Chapter 43

SASHA

“Last chance to go back to the car,” I tell Bogdan. “You’ve earned it after taking a bullet for her.”

He checks the mag of his rifle. Calm. Methodical. But the movements cause him to wince.

“Job’s not done yet.” He says nothing about the pain.

“Could be for you. Bulletproof vests don’t make you invincible, you know—I’d wager you’ve got a couple of broken ribs underneath that thing.”

He shrugs, which gets another wince out of him. “Not until she’s safe. And I have to point out that you call me paranoid about how I wear a vest every time I leave the house.”

“Never again, I suppose.”

I roll my shoulders under my own Kevlar before turning my attention to the scout up front, who’s flashing me a hand signal. He’s crouched behind the rusted husk of a truck, two fingers raised: back door, movement.
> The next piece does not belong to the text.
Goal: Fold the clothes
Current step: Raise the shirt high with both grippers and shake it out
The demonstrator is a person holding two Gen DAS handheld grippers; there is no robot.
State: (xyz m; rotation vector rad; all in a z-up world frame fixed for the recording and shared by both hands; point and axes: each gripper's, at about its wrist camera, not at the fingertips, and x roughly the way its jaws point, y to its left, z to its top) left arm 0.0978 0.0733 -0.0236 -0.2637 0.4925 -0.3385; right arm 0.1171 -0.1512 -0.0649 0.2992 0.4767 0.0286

We’re approaching the warehouse Peter rushed to, where we suspect Gabriella is being held. If she’s here, if Ruth is with her, there’s a good chance we can end this war once and for all.

But blood has already been spilled, and there’s more to come. I can feel it.

I’m with Bogdan and my ten best men. The dozen of us are fanning out around the warehouse, moving like ghosts armed with automatic weapons. Peter’s already inside with his own men—we tracked the car after he fled the meeting in a rage.

Bogdan taps my arm, nodding toward the rear loading dock. “There.”

The metal door creaks open just enough for shapes to slip through. Three… no, four men. Irish mob posture, Irish mob dress.

“They making an escape?” Bogdan asks.

“People leaving with confidence tend not to sneak out through the back door.”

“Good point. We drop them?”

“Not until I give the command.”

I raise my hand, signaling hold to the rest of the men. Everyone’s in position. I wait until I’m certain no one else is coming out. A few more had followed the first four, so seven in total. Twelve against seven is good odds, but I want this to be perfect.

Gunfire in the warehouse pops. I can only imagine what it looks like in there.

Then the moment feels right. I clench my hand into a fist. Hell breaks loose.

My men open up clean and controlled. They’re all trained—Spetsnaz, former cops, ex-KGB—so there’s no spray-and-pray. The first Irishman falls before he even knows he’s been seen. A second drops with a clean shot to the forehead. The rest take cover. That leaves five.

The Irishmen regain their bearings more quickly than I’d hoped. They return fire, bullets pinging off metal, hitting the dirt around us with wet thuds. One sparks against the truck near my head.

Bogdan pushes me down with a curse. “Getting shot by one of these thugs won’t do at all.”

I smirk. “You’re the expert.”

Bogdan pops up, taking ice-cold aim with his rifle. I watch him train the sights on one of the Irishmen hiding behind a concrete pillar. He waits, waits, then… pop. The Irishman drops like a sack of meat.

“Nice shot.”

“Unfortunately, it took until this late in the day for me to find my aim.”

His meaning is clear. No doubt he’s beating himself up for letting Gabriella been taken earlier.

Two more of the fleeing group try to fall back to the alley, but they run straight into my flank team.

I’d told my men to take anyone who surrendered. No need to make this any more of a bloodbath than it needs to be. But as I watch the Irishmen raise their weapons despite the fact that they’re clearly at the disadvantage, I realize there won’t be any prisoners.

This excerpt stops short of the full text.